Search code examples
jsondiff

Is there an established representation for the difference between two JSONs?


Are there any established or existing formats or conventions for representing the diff between two JSON documents?

Lets say that two remote nodes (or a server/client) both have some data represented as a potentially complex JSON, the structure of which is not known before runtime. One wants to send an update to the other, but without sending the whole state as one large JSON. Instead, just the delta. What would be a good way to represent the delta (or diff) between any two JSON documents? They will likely be very similar (one small change), but might not be.


Solution

  • JSON documents are essentially trees, with leaves containing name/value pairs.

    What you want to do is transmit a minimal tree delta: the smallest set of edits that converts one tree into another.

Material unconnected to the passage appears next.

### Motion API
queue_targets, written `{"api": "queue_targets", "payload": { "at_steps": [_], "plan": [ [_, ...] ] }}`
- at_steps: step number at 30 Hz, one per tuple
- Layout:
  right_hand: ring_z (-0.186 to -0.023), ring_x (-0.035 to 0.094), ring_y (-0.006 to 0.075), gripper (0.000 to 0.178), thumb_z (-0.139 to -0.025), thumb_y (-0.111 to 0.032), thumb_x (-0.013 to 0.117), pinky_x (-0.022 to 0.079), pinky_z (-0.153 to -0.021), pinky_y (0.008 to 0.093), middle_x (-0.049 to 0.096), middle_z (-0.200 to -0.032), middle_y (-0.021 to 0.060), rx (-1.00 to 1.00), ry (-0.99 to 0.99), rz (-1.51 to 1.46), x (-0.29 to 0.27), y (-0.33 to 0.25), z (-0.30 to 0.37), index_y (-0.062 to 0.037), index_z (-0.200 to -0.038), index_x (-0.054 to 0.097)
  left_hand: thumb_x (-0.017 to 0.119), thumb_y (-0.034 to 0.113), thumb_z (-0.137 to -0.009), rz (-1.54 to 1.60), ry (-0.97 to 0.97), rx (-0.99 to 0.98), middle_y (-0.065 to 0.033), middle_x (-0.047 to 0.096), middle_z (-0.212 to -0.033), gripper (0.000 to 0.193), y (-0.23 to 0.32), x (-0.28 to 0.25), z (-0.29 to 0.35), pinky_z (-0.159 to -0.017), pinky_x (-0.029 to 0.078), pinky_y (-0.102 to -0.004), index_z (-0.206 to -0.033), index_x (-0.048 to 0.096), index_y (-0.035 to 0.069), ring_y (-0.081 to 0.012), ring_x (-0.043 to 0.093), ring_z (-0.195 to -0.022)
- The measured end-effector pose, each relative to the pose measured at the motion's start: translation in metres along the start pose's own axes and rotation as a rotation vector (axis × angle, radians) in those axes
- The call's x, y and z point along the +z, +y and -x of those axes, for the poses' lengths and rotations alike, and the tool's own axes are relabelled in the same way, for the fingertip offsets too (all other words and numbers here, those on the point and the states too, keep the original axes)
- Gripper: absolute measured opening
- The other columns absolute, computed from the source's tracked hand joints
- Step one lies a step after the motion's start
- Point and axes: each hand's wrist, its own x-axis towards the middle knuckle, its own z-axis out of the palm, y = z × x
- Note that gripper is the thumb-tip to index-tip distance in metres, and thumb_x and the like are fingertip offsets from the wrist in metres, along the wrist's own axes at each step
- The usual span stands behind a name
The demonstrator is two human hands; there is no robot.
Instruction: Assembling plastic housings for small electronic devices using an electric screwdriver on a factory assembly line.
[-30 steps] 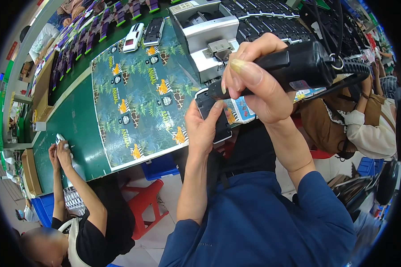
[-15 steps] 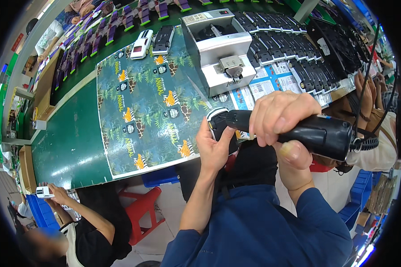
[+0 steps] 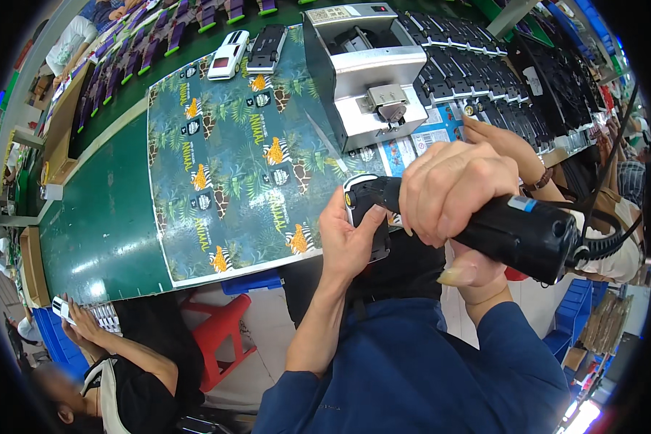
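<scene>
My left hand [image 3: 343, 242] grips a toy car [image 3: 353, 205] with its black underside turned up and its white body edge at the far end. A black corded electric screwdriver [image 3: 517, 233] is in my right hand [image 3: 456, 192], fingers wrapped over its barrel. Its narrow front end meets the car's underside near a wheel; the exact contact point of the tip is hidden. Beyond my hands stands a silver metal machine [image 3: 372, 65] with a small spout-like front part. Two more toy cars, one white and upright [image 3: 229, 58], one black underside up [image 3: 269, 49], lie on the patterned mat [image 3: 231, 166].
Rows of upturned toy cars [image 3: 470, 76] fill the table's far right. A co-worker's hand [image 3: 510, 148] reaches in beside them. At lower left another person holds a white car [image 3: 63, 309]. The screwdriver's cord [image 3: 604, 242] runs off right; a red stool [image 3: 220, 340] is below.
The screwdriver's rear end has dipped slightly while my left hand keeps the car. A co-worker's hand has come in from the right to the row of cars.
</scene>
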Motion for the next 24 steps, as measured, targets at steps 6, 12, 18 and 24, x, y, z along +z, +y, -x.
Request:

    Computing tree deltas is a bit of an art, partly because it depends on the kinds of deltas you allow (just insert/delete leaf? swap subtrees? move subtree? duplicate subtree? rename names? replace values?). You also need to take into account semantic equivalences; if you commute the position of two subtrees, is the result semantically different? (Your delta detector may see such a tree swap; the semantic identity check may eliminate it as not interesting). If you duplicate a subtree, is the answer semantically different? (I think for JSON the effective answer is "no").

    You need something like a dynamic programming algorithm to determine such a minimal delta; you can take inspiration from Levenshtein distance on strings.

    This is a common issue of interest to programmers regarding source code. Think of a JSON document as source code, and see the answers at https://stackoverflow.com/q/5779160/120163 for further discussion.